[REQUIREMENT]
Beneath this line is the data. Output exactly the lines from the line with "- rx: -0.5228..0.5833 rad" to the line with "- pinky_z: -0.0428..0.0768", both ends included, and nothing more.

SOURCE MATERIAL Block Start

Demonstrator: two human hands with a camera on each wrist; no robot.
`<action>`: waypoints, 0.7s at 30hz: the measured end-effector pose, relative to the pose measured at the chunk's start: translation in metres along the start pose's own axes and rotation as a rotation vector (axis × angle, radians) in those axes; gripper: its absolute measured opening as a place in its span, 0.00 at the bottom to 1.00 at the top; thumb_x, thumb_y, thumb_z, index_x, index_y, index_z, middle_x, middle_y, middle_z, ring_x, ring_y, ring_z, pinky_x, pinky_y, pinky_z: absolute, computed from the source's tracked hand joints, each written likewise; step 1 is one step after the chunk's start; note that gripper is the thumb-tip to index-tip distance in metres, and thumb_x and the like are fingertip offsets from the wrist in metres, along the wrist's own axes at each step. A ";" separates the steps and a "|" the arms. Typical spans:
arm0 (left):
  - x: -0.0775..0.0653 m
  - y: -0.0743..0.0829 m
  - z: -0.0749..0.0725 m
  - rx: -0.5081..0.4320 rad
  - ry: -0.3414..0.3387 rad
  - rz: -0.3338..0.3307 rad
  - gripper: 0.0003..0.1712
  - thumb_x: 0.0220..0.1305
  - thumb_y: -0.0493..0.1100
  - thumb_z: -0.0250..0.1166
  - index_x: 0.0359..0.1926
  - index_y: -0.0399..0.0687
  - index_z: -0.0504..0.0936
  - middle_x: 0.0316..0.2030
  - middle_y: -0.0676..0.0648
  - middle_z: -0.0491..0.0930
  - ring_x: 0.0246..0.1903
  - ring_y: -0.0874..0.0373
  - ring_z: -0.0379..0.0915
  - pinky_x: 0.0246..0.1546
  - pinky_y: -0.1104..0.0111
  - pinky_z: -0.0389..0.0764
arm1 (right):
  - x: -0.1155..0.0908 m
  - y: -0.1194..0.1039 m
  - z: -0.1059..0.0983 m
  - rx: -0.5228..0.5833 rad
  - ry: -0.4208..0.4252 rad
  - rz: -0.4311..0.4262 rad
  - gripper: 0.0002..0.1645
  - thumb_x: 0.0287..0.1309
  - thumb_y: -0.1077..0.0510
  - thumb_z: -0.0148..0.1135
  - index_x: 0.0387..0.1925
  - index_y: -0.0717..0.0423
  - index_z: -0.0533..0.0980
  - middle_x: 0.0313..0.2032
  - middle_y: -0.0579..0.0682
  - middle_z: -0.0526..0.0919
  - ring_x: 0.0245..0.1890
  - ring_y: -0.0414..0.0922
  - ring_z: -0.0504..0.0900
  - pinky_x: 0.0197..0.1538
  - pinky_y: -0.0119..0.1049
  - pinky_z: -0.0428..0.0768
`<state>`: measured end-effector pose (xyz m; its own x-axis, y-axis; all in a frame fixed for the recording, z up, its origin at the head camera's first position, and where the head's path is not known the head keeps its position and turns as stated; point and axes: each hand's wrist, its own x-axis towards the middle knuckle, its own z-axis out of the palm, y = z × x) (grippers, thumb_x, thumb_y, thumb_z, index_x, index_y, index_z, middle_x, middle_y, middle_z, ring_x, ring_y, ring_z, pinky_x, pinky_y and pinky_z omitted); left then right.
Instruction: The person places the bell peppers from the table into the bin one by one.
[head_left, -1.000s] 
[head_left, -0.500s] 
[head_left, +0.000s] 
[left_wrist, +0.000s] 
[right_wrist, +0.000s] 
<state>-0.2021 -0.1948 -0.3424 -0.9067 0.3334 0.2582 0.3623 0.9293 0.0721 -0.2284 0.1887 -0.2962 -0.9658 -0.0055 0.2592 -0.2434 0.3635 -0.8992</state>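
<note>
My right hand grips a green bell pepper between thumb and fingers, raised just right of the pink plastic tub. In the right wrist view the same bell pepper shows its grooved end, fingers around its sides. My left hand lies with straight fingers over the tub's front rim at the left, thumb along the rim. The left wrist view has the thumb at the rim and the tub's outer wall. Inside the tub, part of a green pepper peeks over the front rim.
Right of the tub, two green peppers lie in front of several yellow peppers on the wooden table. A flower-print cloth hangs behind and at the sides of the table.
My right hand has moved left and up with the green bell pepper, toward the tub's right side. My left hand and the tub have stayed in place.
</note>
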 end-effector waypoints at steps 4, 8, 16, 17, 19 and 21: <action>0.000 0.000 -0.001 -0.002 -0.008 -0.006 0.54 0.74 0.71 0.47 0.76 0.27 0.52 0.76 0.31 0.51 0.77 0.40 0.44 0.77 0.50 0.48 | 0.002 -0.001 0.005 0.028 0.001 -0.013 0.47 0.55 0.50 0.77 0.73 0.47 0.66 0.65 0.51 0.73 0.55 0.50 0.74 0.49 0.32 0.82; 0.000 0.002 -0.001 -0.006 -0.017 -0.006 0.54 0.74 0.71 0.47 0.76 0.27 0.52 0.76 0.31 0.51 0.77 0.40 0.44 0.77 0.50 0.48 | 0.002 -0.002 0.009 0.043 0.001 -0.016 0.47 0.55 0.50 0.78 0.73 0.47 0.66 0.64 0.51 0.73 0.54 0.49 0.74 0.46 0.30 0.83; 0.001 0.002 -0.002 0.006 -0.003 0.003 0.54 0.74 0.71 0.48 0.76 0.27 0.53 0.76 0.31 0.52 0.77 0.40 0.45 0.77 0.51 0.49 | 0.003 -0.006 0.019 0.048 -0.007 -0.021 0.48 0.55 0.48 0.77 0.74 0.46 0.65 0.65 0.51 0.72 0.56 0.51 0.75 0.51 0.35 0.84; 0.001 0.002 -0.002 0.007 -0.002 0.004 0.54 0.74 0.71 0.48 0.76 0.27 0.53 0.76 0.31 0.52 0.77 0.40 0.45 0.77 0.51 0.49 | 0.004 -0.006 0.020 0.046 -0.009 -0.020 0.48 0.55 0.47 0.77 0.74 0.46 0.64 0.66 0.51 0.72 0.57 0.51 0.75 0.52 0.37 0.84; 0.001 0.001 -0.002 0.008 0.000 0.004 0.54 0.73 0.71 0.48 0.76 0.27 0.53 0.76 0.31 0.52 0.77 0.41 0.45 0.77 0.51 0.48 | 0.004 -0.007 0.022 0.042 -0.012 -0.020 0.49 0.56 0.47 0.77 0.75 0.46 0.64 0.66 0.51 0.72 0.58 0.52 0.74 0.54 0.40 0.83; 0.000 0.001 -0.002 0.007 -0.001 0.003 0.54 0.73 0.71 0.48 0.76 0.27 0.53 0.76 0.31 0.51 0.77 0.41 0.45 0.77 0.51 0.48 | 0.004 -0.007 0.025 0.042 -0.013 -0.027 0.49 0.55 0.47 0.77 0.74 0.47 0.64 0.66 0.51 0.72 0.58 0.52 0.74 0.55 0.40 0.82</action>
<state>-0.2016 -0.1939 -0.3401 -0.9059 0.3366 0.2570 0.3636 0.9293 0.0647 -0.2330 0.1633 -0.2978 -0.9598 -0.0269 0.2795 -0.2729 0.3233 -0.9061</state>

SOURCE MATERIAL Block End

[RESULT OF THE EXERCISE]
  - rx: -0.5228..0.5833 rad
  - ry: -0.4208..0.4252 rad
  - rz: -0.4311..0.4262 rad
  - gripper: 0.0002..0.1645
  - thumb_x: 0.0287..0.1309
  - thumb_y: -0.1077..0.0510
  - thumb_z: -0.0148..0.1135
  - index_x: 0.0387..0.1925
  - index_y: -0.0717..0.0423
  - index_z: -0.0533..0.0980
  - middle_x: 0.0313..0.2032
  - middle_y: -0.0579..0.0682
  - middle_z: -0.0526..0.0919
  - ring_x: 0.0245..0.1890
  - ring_y: -0.0414..0.0922
  - ring_z: -0.0504..0.0900
  - pinky_x: 0.0197..0.1538
  - pinky_y: -0.0119..0.1049
  - pinky_z: -0.0428..0.0768

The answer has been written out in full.